In general of course this is a great book to read, I have a hard copy (gasp) on my shelf and when it came out I had been working on Unix systems for 20 years. There are lots of good nuggets in there. It is a good read for people who would like to better understand the philosophy of Unix. That said if I recall correctly it was a bit cult like in nature and like most things should be taken with a grain of salt. Remember the historical context of when the book was written, it was very much a war like time when many Unix heads where certain we could "win" the OS wars. Much like the "Drug Wars" now I think a bit of reality has set in and we realize things are not always that black and white.
It would be awesome to see a body of work like this updated with today’s evolution of the Unix philosophy. When I look back I think I’m so lucky to be in technology today, what used to take me months and years I can do today in days and weeks. We have so much foundation now, technology is more about Legos™ versus bags of Concrete. When I started in technology almost everything had to be built from scratch, often starting with little more then a simple computer language, some cpu, ram and maybe a disk if you where lucky. That made things so incredibly hard when you wanted to do anything of real value. Today it would be impossible to design the chips we use without the chips we built last generation and the software that leverages that power to help the people design the next generation of chips. We live in a world that builds on top of many generations of technology and the amplification effect is amazing to see first hand.

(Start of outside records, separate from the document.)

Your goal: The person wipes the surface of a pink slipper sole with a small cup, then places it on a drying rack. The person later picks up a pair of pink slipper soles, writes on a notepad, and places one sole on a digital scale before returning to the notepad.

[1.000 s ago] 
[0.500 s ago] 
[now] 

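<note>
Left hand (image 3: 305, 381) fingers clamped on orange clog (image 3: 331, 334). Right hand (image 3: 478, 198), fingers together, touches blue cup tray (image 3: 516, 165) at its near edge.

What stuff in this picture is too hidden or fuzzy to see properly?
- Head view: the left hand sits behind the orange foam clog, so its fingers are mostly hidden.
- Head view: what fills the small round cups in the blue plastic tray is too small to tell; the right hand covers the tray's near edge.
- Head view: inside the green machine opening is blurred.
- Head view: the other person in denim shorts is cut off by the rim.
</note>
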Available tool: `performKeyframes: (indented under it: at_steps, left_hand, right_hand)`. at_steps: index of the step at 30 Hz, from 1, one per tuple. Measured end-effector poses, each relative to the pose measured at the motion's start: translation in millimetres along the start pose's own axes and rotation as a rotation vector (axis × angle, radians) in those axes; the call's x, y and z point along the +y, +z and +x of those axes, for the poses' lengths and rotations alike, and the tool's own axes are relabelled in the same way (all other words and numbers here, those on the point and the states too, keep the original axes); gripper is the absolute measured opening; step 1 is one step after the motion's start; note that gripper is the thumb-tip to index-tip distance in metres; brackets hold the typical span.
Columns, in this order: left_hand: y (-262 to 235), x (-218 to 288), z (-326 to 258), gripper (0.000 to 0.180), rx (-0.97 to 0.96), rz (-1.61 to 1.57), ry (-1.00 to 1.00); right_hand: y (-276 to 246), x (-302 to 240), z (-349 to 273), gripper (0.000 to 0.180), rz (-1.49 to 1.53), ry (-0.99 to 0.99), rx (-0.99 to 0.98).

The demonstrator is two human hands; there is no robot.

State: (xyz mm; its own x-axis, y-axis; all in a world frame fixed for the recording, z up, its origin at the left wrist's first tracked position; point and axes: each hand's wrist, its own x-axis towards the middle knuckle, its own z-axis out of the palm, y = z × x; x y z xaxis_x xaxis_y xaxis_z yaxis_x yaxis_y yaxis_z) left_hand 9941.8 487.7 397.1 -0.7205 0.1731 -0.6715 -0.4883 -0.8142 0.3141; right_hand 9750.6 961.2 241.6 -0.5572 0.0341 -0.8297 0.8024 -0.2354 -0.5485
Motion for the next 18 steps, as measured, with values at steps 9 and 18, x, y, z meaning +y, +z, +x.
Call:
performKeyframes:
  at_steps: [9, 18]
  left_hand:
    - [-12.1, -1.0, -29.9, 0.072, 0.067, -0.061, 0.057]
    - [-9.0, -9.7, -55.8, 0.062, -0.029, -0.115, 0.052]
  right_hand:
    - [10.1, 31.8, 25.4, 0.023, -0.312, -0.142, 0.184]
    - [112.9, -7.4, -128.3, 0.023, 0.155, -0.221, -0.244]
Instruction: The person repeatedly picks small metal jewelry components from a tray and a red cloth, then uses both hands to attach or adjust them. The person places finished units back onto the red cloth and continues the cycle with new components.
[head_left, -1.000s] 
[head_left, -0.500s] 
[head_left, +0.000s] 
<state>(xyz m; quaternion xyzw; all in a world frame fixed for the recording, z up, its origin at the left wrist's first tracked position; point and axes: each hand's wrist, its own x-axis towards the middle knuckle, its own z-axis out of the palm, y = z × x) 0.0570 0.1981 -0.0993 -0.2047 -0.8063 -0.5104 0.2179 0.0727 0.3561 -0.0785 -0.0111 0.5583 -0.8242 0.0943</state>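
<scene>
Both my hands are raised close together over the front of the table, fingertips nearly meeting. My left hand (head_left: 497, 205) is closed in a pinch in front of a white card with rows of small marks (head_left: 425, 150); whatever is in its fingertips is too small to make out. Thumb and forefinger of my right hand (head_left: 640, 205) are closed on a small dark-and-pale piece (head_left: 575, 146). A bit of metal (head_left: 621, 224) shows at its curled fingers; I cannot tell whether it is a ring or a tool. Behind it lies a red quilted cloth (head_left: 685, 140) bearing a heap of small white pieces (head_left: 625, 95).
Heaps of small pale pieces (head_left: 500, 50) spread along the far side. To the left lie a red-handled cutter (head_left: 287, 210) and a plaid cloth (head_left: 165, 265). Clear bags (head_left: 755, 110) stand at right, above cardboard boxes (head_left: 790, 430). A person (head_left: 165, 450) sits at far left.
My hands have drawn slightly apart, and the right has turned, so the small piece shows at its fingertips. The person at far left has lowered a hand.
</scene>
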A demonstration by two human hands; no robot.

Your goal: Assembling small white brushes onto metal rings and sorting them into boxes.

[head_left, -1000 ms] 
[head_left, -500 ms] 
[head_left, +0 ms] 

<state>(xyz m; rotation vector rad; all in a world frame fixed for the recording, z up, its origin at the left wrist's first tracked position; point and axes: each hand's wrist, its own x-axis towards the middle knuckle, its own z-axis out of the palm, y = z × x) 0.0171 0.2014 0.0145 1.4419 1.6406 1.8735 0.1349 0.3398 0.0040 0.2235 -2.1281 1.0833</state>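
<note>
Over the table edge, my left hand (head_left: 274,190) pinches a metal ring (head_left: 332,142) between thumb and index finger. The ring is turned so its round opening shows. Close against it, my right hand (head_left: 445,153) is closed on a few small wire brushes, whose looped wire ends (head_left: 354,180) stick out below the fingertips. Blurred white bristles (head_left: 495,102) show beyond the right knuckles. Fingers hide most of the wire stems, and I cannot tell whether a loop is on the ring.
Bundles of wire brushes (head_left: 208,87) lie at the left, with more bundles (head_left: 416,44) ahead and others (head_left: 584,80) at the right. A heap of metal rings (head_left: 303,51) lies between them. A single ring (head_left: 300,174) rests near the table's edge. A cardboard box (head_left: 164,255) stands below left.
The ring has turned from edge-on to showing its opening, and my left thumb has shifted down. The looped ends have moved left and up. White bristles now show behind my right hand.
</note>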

Great book, read it, enjoy it and then read Eric’s other book (of many):
The Cathedral & the Bazaar: Musings on Linux and Open Source by an Accidental Revolutionary
I've only recently started to force myself to stay in the bash prompt...whenever I saw my coworkers type out scripts in this mode, I had roughly the same reaction as I did when seeing my mom's printouts of COBOL code: look at those old people with their old tricks.
The Art of Unix Programming, and the too few books similar to it, have been profoundly helpful in helping me understand that UNIX is a steadfast way of doing things...and even if much of the code and utilities are decades old, concepts like "Programs should do one thing well" and "Separate policy from mechanism; separate interfaces from engines" are in, retrospect, part of contemporary object-oriented thought...but there's something significantly more tangible to how they're implemented in UNIX.
Of course, it's more than just a happy coincidence that UNIX tools are decades old and are yet still some of the best tools for the job...you can't ignore that the "UNIX Way" has something to do with that longevity. But given the practical usefulness of UNIX tools, combined with their educational value...I wish UNIX shell work was a core component of my college classes. Unfortunately, we immediately started working in Visual C++ and Eclipse...both of which are nice...but if you never use them again as a professional, the work of learning to navigate them was wasted...whereas the few things I learned in UNIX will seem to be around for a very long time.
Really? I think its silly to make pretentious quotes from Zen Buddhists( apparently). The whole book is filled with pretentious quotes from usenet groups.
It's one thing to nitpick about style, but there's nothing wrong with the assertion.
(I consider ESR's book worthwhile too, and it's less outdated. But K&P is the purest expression I've seen of how to Unix.)
As an aside, my mind was blown that much of this was directly inspired by the Multics project. It's really interesting that despite so many decades of apparent advances between the early 60s and today, much of what the modern OSs have are really the same.